Pieta, Michelangelo - artwork in the public domain

There are many crosses in motherhood – miscarriages, children who are sick or bullied or ostracized, teenage or adult children who leave the faith, and so many more.  Yet, with Mary, every mother is called to have faith that God’s love will pour forth even amidst the most painful situations.  There is no resurrection without the cross, and Mary reminds us to trust God’s plan.

There is another poignant lesson for mothers from the crucifixion subtly portrayed in Michelangelo’s “Pieta.”  Most viewers of the statue focus on Mary’s arms embracing her Son, but a closer look also reveals her left hand open in an act of surrender.  Mary reveals the art – and perhaps the biggest challenge – of motherhood: to embrace and to be detached.  

On the one hand, a mother is called to love, cherish and care for the child(ren) entrusted to her.  At the same time, these children are not ultimately hers, nor her husband’s.  Ultimately, each child is a gift from God.  Mothers must care without being possessive. Mothers can look to Mary as an example and as an intercessor in striking this delicate balance.

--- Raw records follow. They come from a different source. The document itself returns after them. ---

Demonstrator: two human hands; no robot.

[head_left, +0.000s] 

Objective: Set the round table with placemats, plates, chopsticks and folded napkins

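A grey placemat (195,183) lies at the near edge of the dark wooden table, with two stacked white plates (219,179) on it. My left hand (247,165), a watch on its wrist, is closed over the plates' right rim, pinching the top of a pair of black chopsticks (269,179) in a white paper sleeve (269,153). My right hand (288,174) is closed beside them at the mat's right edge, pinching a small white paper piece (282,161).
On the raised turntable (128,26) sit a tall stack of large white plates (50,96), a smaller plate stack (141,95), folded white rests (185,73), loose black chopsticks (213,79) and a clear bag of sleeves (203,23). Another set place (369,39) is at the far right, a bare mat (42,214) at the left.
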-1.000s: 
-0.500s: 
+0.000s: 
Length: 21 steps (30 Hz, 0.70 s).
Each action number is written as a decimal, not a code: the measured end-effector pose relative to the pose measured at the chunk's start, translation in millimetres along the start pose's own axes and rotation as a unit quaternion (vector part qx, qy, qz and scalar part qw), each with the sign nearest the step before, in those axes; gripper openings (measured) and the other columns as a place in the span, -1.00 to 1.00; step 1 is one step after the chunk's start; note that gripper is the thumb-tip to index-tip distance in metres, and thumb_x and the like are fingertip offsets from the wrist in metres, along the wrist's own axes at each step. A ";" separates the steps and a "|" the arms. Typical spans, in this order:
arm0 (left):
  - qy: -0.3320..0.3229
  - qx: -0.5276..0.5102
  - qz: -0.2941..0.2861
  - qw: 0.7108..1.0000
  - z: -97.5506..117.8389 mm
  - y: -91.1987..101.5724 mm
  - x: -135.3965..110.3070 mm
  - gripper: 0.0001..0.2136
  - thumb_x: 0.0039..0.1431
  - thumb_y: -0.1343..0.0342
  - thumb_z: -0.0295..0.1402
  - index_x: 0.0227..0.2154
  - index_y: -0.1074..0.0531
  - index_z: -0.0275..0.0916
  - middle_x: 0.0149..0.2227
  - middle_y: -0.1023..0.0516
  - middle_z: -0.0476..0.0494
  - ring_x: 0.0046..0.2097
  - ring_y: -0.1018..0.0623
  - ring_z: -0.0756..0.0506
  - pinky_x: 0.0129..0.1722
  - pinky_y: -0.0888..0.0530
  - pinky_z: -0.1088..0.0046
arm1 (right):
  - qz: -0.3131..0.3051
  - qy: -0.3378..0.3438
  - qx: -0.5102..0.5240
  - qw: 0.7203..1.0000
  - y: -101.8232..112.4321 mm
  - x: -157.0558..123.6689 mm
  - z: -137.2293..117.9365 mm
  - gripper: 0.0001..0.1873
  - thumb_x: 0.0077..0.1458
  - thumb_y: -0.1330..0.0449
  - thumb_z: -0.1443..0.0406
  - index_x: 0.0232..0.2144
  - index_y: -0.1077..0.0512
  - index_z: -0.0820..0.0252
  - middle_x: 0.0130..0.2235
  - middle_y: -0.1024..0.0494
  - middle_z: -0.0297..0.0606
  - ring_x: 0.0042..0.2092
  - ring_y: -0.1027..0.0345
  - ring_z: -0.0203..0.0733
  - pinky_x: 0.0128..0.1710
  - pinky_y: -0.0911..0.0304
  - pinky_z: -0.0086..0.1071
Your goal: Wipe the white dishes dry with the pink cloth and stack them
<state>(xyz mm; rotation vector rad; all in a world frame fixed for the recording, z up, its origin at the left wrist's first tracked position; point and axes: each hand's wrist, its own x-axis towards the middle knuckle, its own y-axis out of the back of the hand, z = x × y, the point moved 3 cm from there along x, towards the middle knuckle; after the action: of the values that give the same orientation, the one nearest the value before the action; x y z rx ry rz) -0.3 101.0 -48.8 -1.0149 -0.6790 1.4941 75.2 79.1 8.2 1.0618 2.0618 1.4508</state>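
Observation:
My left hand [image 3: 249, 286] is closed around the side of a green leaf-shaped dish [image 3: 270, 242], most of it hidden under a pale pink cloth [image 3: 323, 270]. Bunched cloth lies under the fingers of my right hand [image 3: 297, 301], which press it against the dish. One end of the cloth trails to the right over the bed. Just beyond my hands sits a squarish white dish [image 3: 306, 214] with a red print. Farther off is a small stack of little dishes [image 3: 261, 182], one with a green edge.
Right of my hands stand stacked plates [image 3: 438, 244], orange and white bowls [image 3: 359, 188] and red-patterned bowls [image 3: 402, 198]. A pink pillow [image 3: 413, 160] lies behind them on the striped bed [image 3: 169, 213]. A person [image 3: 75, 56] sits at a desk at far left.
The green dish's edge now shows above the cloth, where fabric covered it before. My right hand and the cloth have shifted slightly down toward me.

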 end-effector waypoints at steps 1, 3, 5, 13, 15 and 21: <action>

In his encyclical, Redemptoris Mater, St. John Paul II summarized the way in which the Blessed Mother reveals the call of all women: 

It can be said that women, by looking to Mary, find in her the secret of living their femininity with dignity and of achieving their own true advancement.  In the light of Mary, the Church sees in the face of women the reflection of a beauty which mirrors the loftiest sentiments of which the human heart is capable: the self-offering totality of love; the strength that is capable of bearing the greatest sorrows; limitless fidelity and tireless devotion to work; the ability to combine penetrating intuition with words of support and encouragement (#46).

At first glance it might seem that only women with biological or adoptive children have something to learn from the motherhood of Mary, but St. John Paul II would challenge us to think differently.  All women, by virtue of their femininity, are called to be mothers.  All women are called to be spiritual mothers whether or not any children call them, “Mom.”  

The human person is entrusted to women in a unique way.  It’s not that men do not love or care for people, but rather that women are able, in a particular way, to notice the needs of others and to meet them, offering empathy, a listening ear and the unique care that a particular person needs.  Men and women both love, but they love differently.  Women love as mothers.  

Whether joyful, sorrowful, luminous or glorious, the mysteries of the rosary offer us a glimpse into how Mary loved and lived as a mother, becoming both guide and intercessor for us as we seek to more fully love as a spiritual or physical mother.